Available records —
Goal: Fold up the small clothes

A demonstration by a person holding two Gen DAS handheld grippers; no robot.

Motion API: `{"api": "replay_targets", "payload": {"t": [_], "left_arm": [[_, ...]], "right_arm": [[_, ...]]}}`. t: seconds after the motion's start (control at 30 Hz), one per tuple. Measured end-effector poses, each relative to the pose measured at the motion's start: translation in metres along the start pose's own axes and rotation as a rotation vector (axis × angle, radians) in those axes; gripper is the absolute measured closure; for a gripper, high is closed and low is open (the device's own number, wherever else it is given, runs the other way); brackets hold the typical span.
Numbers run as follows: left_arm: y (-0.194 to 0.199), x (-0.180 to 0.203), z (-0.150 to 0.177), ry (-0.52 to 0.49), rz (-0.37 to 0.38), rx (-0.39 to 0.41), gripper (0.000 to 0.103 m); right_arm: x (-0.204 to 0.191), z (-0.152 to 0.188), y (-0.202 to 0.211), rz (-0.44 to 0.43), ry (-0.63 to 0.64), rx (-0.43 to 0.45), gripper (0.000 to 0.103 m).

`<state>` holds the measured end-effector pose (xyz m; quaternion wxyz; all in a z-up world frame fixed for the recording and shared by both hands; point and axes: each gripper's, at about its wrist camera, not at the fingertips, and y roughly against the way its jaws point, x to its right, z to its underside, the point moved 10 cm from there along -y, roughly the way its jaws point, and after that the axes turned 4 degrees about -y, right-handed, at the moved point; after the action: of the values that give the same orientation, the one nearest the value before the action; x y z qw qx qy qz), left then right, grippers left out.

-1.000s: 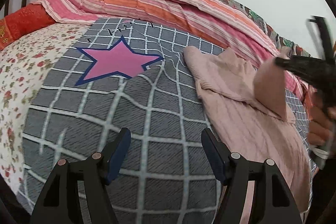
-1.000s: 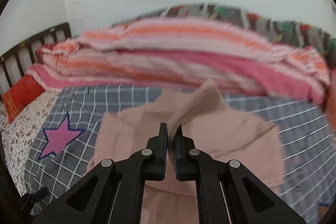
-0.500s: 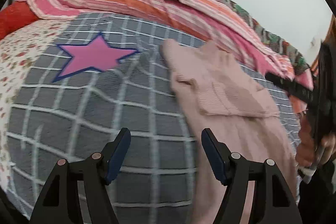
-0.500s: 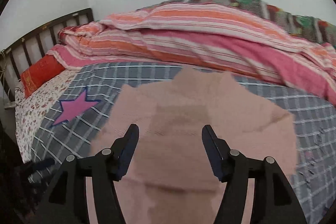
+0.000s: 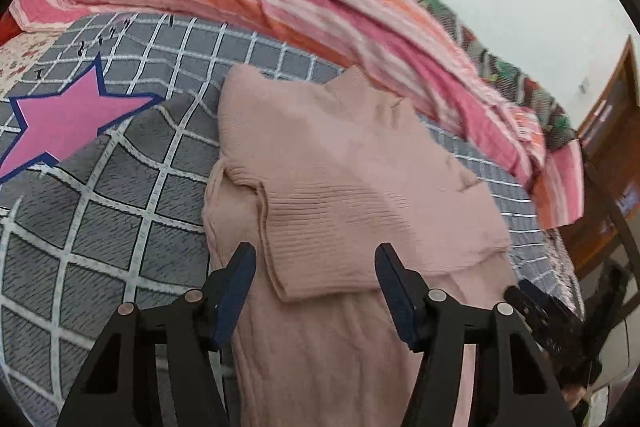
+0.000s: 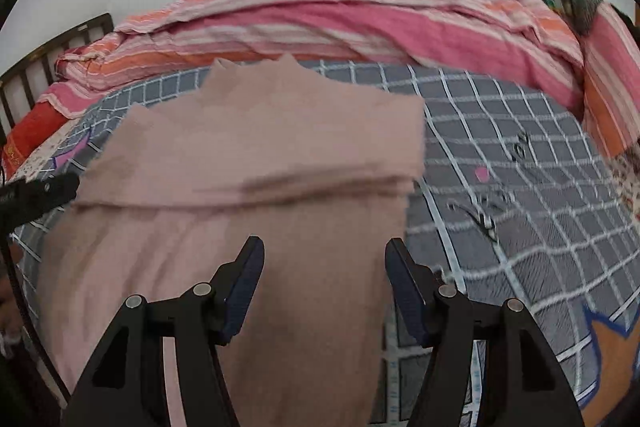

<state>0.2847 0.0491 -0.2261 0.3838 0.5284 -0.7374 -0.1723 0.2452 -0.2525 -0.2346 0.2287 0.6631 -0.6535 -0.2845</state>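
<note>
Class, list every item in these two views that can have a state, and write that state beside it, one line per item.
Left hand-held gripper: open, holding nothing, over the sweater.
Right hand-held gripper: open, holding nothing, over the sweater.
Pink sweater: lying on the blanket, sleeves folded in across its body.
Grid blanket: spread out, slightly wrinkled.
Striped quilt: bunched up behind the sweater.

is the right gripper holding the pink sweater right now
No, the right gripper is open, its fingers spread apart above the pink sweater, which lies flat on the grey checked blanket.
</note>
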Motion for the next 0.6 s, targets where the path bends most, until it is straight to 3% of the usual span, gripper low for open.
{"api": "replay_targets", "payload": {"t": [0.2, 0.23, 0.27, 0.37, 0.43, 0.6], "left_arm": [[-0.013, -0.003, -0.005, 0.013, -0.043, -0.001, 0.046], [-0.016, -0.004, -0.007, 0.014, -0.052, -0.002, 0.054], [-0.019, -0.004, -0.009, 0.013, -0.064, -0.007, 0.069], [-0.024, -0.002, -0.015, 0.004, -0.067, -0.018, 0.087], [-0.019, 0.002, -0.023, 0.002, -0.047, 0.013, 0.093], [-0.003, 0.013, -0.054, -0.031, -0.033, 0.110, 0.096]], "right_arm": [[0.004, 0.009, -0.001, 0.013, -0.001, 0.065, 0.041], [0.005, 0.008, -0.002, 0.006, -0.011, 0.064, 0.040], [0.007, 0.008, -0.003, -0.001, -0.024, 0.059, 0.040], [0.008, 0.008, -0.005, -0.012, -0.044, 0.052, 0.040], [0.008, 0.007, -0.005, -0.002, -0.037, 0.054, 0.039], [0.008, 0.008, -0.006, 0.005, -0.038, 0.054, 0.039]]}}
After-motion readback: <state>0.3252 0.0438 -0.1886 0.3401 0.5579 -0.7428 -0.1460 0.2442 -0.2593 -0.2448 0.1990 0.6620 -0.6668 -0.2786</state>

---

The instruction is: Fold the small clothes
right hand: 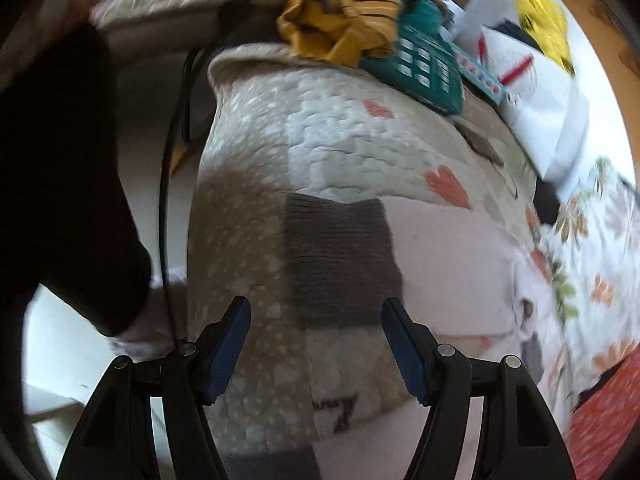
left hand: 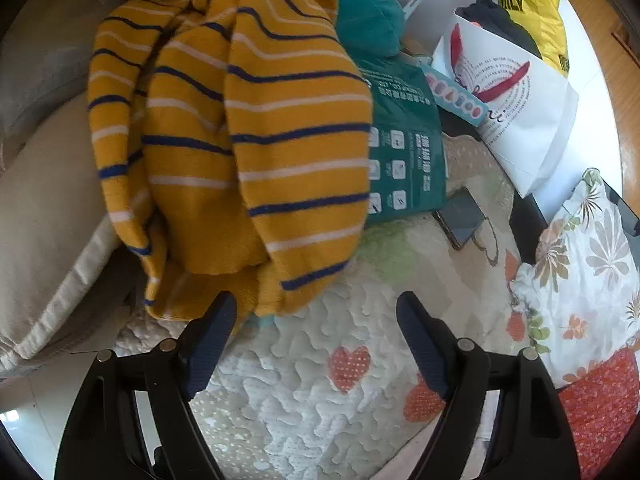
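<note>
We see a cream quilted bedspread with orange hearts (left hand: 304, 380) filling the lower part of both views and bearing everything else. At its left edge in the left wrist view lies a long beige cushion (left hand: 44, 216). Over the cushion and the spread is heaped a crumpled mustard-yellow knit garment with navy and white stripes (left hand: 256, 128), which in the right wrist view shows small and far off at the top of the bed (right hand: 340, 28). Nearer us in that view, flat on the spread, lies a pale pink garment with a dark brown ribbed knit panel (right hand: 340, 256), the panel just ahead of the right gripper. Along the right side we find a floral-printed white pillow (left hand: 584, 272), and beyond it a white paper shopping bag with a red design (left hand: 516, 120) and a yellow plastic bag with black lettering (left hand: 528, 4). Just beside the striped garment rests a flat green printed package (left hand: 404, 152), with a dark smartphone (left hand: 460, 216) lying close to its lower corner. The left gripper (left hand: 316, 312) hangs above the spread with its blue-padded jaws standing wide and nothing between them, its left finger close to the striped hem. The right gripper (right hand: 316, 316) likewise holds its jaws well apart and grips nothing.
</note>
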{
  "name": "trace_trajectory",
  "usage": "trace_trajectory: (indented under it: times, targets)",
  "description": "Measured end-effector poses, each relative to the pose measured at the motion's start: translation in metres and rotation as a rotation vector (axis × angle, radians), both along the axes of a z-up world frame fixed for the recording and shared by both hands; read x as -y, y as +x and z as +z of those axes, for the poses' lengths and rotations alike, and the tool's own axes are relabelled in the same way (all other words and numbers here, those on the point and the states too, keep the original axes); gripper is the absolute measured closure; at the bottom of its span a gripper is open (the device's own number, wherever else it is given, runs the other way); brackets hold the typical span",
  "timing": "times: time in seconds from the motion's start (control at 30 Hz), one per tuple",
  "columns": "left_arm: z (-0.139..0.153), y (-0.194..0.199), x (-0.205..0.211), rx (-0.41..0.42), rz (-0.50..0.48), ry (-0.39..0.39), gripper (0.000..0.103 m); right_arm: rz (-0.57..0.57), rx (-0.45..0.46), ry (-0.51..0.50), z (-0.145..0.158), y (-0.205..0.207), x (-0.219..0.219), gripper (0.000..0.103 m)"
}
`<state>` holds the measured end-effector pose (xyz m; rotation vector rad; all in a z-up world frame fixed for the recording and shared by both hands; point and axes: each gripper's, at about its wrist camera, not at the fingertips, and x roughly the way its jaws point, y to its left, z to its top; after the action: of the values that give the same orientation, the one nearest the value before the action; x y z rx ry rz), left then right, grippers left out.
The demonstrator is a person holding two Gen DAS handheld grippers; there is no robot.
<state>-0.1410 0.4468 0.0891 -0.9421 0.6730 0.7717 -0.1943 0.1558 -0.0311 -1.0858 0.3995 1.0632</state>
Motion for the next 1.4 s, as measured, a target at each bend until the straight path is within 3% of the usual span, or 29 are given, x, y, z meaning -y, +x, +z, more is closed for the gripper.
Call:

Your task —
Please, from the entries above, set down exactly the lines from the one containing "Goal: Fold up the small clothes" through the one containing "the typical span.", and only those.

Result of the task —
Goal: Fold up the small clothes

A demonstration by a person holding two Gen DAS handheld grippers; no robot.

Motion API: `{"api": "replay_targets", "payload": {"t": [_], "left_arm": [[_, ...]], "right_arm": [[_, ...]]}}`. t: seconds after the motion's start (control at 30 Hz), one per tuple. Measured end-effector poses, each relative to the pose measured at the motion's start: translation in metres along the start pose's own axes and rotation as a rotation vector (axis × angle, radians) in those axes; gripper is the absolute measured closure; for a gripper, high is closed and low is open (the device's own number, wherever else it is given, runs the other way); brackets hold the typical span.

Nothing further is required for this answer.